Bisogna lavorarci, ma tanto. Perché la musica rock sembra tutt’altro che carica di certe premesse. Ora ci sarà una lista Rock per le elezioni amministrative a Milano e le cose si complicano. Tutti dicono in sostanza: il fenomeno c’è e dobbiamo tenercelo, cercando magari di estrarre da una certa carica giovanile i lati positivi. Spinella ricordava che il rock è «uno dei dati culturali di fondo» nel mondo dei giovani e dei giovanissimi; e che non è nemmeno tutto uguale, se è vero che al suo interno è possibile registrare una contrapposizione disco-music/rock-duro. Per i figli, cugini o fratelli dei Rolling Stones (e per i Rolling stessi, visto che adesso tornano a galla), il Travolta e i suoi parenti più o meno prossimi non sarebbero che dei pierini.

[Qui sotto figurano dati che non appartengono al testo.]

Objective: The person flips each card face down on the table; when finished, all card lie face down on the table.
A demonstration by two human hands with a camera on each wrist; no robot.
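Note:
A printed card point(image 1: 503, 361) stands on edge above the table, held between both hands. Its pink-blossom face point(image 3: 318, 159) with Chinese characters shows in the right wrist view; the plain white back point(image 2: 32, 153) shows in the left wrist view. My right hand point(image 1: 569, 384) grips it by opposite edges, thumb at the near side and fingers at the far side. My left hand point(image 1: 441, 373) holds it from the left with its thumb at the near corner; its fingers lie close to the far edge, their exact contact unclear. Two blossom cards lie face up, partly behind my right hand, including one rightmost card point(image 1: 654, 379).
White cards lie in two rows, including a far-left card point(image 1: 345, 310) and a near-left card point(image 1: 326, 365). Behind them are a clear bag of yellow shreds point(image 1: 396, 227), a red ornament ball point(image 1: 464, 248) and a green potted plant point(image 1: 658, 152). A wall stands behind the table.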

Le cose non sono così semplici. C’è da chiedersi di quale sostanza sia fatta questa discriminante. Menduni si meraviglia che il dibattito sulla «libertà o alienazione» del rock spinga a cercare l’alienazione in una «forma di spettacolo» anziché nei «rapporti di produzione». Ma proprio qui invece sta il punto. La sociologia come scienza di fatti mostra da tempo i suoi limiti e si sta affermando l’esigenza di una scienza del senso. In altre parole, vediamo che rapporto c’è tra le cose (per Spinella, l’iniziativa del rock milanese di presentarsi alle elezioni maturava da tempo, era già «nelle cose») e l’organizzazione dei significati. Dunque vediamo anche com’è fatto lo spettacolo. Se no, tutto si confonde in una dimensione falsamente planetaria, in uno spazio senza limiti, in cui stanno insieme sia la Patti Smith dei megaconcerti italiani, sia i Rolling Stones dell’annunciata tournée cinese, sia il Jack Marchal, cantautore francese che scrive su La voce della fogna (giornale di Pino Rauti): «Il rock è innanzitutto fascista».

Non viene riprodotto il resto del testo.